In July, 2021, I launched a new component to this blog website — Nuggets of Wisdom. My Nuggets of Wisdom posts were planned as a monthly compilation of witty, inspiring, educational and uplifting self-discovery insights that I was experiencing and witnessing. In true “If you give a mouse a cookie” fashion, this monthly collection began to organically shift to a daily practice. I combine my love of photography with my little “gummies” of wisdom — two of my favorite things rolled into one.
My photos and my creative writing came together unexpectedly and now, I simply cannot imagine a day without my daily “gummy”. While I take supplements to support my physical health, my daily gummy of personal growth nourishes my continued learning, keeps me invested in my practices, and has most definitely cultivated greater awareness of myself and others.

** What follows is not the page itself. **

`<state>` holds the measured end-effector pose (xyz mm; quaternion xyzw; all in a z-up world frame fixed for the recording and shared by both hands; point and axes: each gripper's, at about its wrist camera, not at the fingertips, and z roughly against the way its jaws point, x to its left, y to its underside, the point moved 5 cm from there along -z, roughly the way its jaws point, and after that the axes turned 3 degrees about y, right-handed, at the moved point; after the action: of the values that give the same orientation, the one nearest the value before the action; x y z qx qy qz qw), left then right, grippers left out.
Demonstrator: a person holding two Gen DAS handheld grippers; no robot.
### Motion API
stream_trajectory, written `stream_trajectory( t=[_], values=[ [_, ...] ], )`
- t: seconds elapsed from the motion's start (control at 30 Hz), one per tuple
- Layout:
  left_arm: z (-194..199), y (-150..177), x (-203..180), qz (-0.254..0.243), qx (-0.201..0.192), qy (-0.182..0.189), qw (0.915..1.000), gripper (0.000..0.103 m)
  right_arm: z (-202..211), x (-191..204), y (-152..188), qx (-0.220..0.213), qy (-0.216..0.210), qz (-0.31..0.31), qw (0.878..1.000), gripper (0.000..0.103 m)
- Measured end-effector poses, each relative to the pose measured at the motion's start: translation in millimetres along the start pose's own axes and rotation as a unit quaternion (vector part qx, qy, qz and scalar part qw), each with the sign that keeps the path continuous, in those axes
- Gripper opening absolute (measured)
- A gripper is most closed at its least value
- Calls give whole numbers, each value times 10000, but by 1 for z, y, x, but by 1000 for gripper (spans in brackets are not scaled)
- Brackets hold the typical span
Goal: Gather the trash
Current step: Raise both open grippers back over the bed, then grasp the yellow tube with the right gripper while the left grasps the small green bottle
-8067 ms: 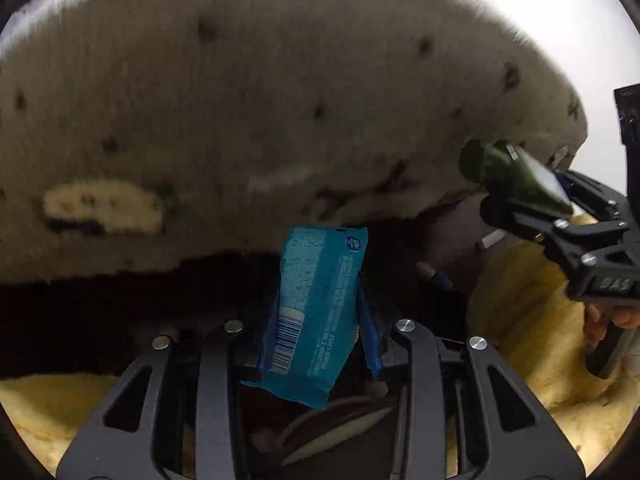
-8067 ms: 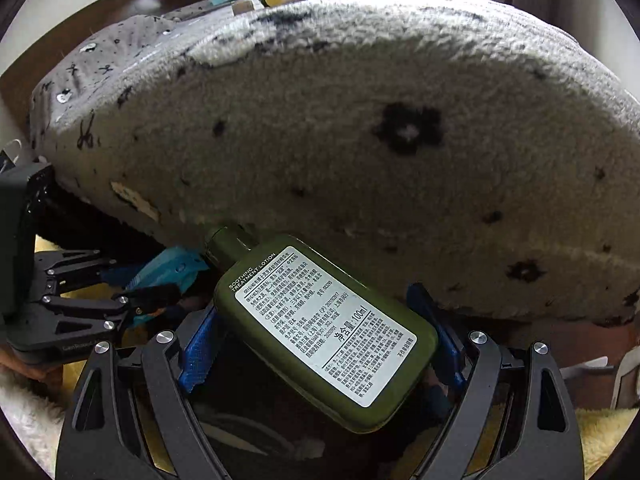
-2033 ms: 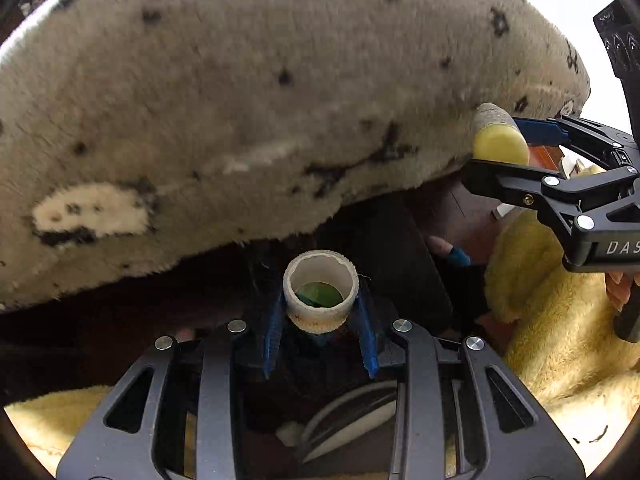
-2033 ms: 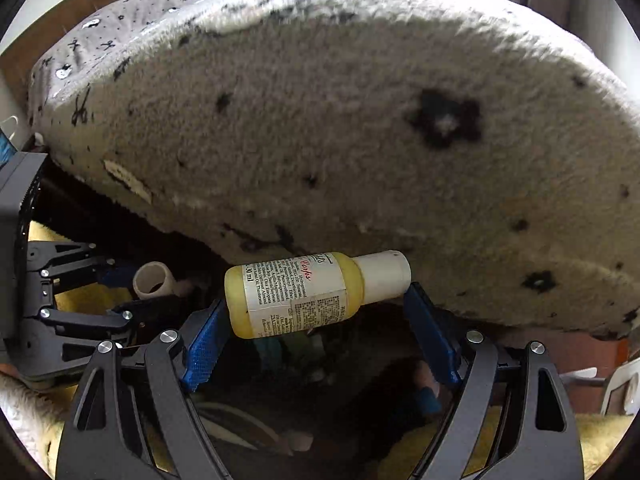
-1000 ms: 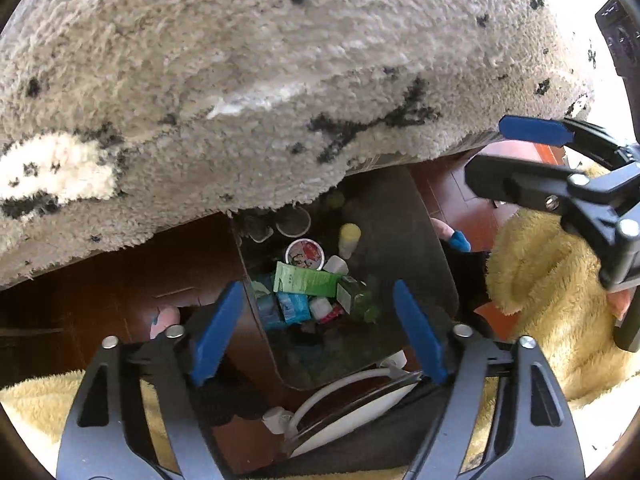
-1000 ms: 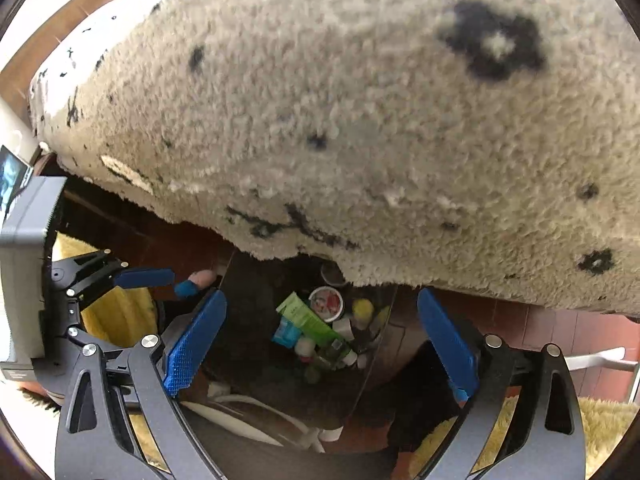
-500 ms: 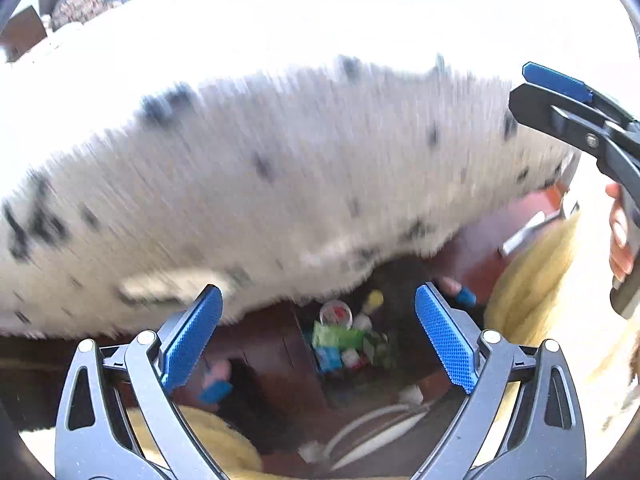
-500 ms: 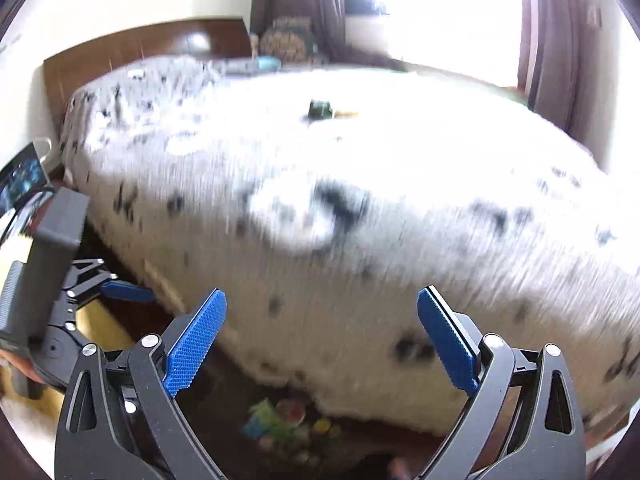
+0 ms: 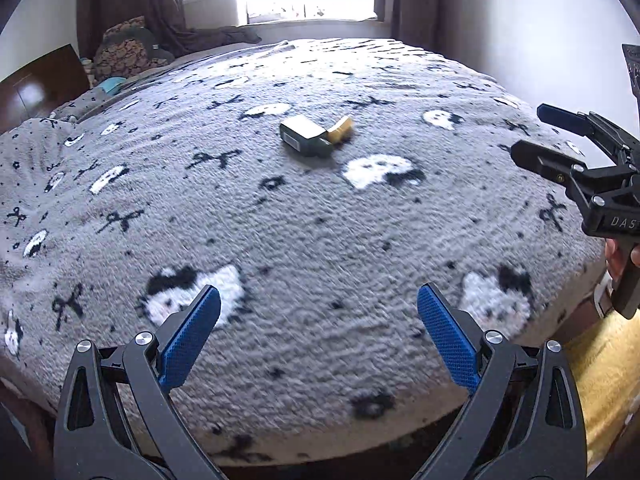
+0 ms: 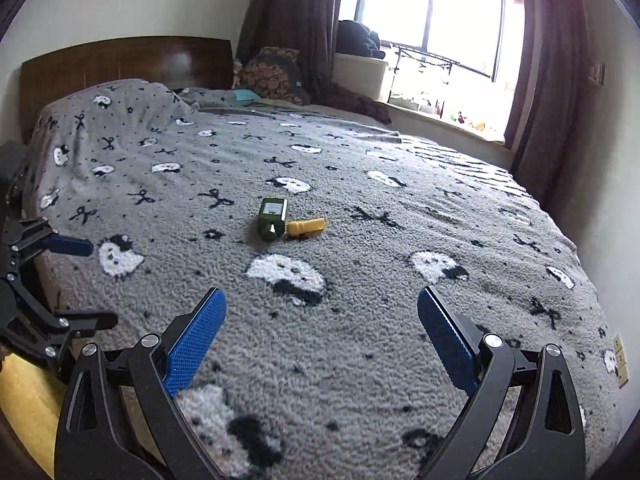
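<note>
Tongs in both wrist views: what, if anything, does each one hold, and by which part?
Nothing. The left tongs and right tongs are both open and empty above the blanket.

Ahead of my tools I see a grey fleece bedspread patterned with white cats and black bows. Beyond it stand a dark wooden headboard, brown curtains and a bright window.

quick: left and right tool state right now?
Left tool: open, its jaws have just been opening, nothing between them.
Right tool: open, nothing held.
</note>
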<state>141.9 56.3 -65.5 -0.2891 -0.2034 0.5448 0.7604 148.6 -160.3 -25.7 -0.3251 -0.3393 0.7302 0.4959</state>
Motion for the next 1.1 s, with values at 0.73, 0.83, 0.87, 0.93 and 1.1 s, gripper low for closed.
stream_trajectory(
  t=[0.73,0.83,0.87,0.93,1.1],
  values=[
    [-105,-46,62,379,393,-301,9981,94,-221,31,-27,1308,-335,154,9907,81],
    [-112,-48,64,398,405,-269,9980,94,-233,33,-32,1334,-321,171,9904,81],
    [-115,-48,63,398,415,-260,9980,94,-236,35,-33,1343,-349,166,9902,81],
    [-120,-50,63,375,438,-253,9980,94,-242,35,-35,1370,-418,167,9896,81],
    [-132,-60,58,329,435,-282,9981,94,-241,33,-36,1357,-670,79,9885,58]
  ],
)
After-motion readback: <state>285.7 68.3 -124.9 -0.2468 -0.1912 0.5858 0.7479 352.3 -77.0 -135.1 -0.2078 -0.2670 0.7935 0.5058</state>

Here is one of my biggest take-aways from seven years of personal growth and self-discovery: We are changing every single day and often are completely unaware of it. When we make a commitment to a growth mindset, to stepping out of what is no longer working for us, to practice every day (even just a little), to have the courage and the drive to “show up” in healthier ways — amazing transformation organically takes root in us.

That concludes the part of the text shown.